The trickiest bit here is synchronization. The Vulkan specification requires images to be in certain states (layouts) before corresponding operations can be performed on them. So in order to do this properly (based on my understanding), you would need to...

  • In Vulkan, create a command buffer that transitions the image to ColorAttachmentOptimal layout
  • Submit the command buffer so that it signals a semaphore that has similarly been exported to OpenGL
  • In OpenGL, use the glWaitSemaphoreEXT function to cause the GL driver to wait for the transition to complete.
    • Note that this is a GPU side wait, so the function will not block at all. It's similar to glWaitSync (as opposed to glClientWaitSync)in this regard.
  • Execute your GL commands that render to the framebuffer
  • Signal a different exported Semaphore on the GL side with the glSignalSemaphoreEXT function
  • In Vulkan, execute another image layout transition from ColorAttachmentOptimal to ShaderReadOnlyOptimal
  • Submit the transition command buffer with the wait semaphore set to the one you just signaled from the GL side.

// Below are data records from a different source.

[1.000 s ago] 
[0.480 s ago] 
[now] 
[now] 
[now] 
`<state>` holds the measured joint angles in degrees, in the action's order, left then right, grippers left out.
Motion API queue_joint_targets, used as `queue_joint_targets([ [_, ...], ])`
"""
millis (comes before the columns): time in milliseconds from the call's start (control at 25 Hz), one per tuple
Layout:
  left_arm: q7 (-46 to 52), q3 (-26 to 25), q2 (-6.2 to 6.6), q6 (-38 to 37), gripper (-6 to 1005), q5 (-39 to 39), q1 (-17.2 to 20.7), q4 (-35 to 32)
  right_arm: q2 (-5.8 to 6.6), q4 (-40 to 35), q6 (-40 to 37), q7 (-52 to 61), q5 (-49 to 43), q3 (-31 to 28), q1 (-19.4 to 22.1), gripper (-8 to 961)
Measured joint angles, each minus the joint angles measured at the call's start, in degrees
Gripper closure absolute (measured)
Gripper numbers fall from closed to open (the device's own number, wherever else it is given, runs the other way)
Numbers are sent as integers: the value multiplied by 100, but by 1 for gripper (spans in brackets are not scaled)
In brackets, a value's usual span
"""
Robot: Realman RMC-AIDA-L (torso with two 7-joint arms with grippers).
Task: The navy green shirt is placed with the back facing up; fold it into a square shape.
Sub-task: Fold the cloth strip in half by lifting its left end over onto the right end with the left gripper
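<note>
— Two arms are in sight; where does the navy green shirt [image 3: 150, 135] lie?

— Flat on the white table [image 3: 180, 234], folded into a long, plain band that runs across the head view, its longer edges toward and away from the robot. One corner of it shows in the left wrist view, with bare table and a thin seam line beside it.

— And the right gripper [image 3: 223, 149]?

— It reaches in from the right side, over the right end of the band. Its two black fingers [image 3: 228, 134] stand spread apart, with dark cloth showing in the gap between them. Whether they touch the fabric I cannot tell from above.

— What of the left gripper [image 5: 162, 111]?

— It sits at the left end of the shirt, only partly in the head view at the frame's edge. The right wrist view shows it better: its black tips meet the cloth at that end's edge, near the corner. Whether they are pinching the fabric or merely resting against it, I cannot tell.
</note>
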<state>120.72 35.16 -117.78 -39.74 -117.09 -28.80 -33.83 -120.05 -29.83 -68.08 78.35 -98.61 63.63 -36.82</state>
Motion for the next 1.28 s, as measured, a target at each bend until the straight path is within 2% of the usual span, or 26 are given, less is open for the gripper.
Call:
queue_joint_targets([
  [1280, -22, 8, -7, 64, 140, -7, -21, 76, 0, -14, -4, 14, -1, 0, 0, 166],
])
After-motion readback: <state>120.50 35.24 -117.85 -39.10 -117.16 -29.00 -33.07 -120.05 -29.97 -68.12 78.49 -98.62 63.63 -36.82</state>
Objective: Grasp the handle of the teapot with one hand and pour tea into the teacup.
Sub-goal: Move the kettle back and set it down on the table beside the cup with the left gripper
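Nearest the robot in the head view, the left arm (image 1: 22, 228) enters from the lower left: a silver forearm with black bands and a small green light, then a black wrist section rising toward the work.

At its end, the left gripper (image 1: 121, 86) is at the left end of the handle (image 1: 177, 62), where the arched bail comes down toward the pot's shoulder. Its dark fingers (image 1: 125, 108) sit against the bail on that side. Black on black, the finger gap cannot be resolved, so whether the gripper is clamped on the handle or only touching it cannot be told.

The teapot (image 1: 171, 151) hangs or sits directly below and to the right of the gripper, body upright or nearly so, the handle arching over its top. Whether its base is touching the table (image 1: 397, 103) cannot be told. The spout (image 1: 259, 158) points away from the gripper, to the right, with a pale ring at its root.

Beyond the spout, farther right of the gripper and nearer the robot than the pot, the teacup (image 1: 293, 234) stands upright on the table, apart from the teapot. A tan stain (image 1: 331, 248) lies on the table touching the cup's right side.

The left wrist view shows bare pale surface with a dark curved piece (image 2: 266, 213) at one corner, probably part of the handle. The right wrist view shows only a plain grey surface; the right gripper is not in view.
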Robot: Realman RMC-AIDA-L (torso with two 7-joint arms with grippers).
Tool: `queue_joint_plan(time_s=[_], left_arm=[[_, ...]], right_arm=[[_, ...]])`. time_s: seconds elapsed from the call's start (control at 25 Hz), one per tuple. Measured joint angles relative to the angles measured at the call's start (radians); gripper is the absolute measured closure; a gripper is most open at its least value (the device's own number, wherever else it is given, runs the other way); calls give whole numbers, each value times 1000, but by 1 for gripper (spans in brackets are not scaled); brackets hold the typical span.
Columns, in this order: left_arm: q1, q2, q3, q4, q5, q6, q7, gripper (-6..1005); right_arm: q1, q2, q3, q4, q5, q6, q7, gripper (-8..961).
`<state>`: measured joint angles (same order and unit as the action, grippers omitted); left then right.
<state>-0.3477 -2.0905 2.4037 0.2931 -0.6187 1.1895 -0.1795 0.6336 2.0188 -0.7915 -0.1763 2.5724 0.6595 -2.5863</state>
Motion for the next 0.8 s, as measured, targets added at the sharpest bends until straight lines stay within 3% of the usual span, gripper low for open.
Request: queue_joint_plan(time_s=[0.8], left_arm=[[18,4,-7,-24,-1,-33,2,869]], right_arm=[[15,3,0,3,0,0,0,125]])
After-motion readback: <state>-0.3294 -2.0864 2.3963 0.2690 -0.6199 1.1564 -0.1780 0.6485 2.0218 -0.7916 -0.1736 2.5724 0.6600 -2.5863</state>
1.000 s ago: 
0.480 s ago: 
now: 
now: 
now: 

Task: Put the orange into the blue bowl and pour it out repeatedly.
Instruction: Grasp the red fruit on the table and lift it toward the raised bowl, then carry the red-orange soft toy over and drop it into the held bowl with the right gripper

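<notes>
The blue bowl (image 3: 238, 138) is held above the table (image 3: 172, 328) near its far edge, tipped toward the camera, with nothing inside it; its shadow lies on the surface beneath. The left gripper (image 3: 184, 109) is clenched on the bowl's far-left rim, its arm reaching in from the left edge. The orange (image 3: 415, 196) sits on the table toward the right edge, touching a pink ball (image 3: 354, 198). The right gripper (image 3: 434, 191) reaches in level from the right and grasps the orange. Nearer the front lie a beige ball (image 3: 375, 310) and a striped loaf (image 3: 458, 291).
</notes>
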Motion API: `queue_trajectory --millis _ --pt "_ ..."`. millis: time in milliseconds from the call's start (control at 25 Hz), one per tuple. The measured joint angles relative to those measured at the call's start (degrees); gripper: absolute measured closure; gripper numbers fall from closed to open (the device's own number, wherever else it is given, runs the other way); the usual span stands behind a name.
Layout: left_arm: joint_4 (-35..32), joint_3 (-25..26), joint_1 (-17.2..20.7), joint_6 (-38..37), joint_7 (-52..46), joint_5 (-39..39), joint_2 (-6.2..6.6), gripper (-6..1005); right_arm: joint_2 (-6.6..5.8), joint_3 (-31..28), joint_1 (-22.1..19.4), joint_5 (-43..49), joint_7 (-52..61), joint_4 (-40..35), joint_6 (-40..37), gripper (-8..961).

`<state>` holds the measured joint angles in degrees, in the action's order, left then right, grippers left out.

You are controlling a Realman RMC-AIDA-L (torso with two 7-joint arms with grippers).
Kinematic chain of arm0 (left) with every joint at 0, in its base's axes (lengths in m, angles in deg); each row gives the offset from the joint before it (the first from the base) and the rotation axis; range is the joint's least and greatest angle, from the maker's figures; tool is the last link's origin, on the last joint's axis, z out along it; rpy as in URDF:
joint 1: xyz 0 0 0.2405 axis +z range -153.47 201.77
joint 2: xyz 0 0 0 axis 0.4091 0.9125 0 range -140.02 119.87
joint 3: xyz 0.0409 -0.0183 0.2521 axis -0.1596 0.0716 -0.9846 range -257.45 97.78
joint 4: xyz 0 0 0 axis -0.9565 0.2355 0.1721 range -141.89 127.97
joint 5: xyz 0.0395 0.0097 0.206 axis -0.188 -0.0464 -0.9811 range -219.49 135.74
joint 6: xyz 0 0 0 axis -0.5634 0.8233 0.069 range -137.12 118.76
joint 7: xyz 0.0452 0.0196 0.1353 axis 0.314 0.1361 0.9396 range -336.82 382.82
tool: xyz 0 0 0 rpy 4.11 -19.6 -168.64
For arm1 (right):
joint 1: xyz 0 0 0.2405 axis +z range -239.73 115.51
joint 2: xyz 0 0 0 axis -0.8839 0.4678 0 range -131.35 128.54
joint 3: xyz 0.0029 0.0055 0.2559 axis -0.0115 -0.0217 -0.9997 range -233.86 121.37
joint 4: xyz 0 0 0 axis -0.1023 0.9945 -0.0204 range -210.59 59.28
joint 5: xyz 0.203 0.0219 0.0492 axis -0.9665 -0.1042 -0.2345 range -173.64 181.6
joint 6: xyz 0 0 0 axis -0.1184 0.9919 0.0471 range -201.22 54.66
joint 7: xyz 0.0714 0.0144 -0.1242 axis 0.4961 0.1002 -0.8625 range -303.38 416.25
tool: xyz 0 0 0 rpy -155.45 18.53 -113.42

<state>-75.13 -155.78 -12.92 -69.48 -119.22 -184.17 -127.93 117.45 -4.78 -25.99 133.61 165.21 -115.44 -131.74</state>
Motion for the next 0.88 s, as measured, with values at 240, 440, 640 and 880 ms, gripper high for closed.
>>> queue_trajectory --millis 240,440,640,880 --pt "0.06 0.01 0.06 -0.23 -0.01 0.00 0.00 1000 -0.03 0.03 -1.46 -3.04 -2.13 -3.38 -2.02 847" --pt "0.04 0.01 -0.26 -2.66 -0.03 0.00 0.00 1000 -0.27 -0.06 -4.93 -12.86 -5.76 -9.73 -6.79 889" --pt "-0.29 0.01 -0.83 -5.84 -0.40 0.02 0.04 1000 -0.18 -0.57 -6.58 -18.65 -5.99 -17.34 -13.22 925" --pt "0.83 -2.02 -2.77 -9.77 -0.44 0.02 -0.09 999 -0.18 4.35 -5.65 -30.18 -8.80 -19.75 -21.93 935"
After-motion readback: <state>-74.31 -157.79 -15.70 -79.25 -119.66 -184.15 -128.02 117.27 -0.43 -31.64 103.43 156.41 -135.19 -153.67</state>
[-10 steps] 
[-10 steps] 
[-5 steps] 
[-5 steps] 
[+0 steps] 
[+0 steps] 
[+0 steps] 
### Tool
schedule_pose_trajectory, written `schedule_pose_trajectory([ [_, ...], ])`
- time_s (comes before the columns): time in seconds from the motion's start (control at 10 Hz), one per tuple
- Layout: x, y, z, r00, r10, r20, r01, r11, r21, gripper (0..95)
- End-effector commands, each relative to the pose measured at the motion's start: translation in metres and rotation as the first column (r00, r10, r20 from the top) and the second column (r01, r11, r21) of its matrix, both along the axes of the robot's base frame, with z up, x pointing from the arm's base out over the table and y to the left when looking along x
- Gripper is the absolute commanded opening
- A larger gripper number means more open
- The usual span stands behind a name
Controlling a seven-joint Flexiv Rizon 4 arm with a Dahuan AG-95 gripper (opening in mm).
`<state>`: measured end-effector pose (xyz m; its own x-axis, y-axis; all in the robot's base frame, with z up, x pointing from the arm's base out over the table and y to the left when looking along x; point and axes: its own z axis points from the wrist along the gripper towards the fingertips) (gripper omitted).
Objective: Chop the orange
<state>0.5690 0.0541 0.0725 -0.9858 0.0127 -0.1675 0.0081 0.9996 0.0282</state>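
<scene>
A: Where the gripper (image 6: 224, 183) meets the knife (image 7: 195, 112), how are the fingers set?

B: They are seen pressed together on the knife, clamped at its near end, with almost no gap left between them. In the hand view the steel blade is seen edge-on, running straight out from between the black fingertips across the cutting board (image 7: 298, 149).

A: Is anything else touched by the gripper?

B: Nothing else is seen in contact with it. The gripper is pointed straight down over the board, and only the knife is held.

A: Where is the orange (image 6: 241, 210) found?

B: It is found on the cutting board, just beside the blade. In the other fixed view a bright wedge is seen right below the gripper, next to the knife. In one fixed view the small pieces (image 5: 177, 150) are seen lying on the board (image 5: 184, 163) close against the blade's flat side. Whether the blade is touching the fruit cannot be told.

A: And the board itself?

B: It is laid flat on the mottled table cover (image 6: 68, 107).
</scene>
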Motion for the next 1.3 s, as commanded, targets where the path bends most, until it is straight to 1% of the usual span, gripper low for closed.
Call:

That's would be an optimal path. Alternatively, the quick and dirty method would be to do the vulkan transition, and then execute queue and device waitIdle commands to ensure the work is done, execute the GL commands, followed by glFlush & glFinish commands to ensure the GPU is done with that work, and then resume your Vulkan commands. This is more of a brute force approach and will likely produce poorer performance than doing the proper synchronization.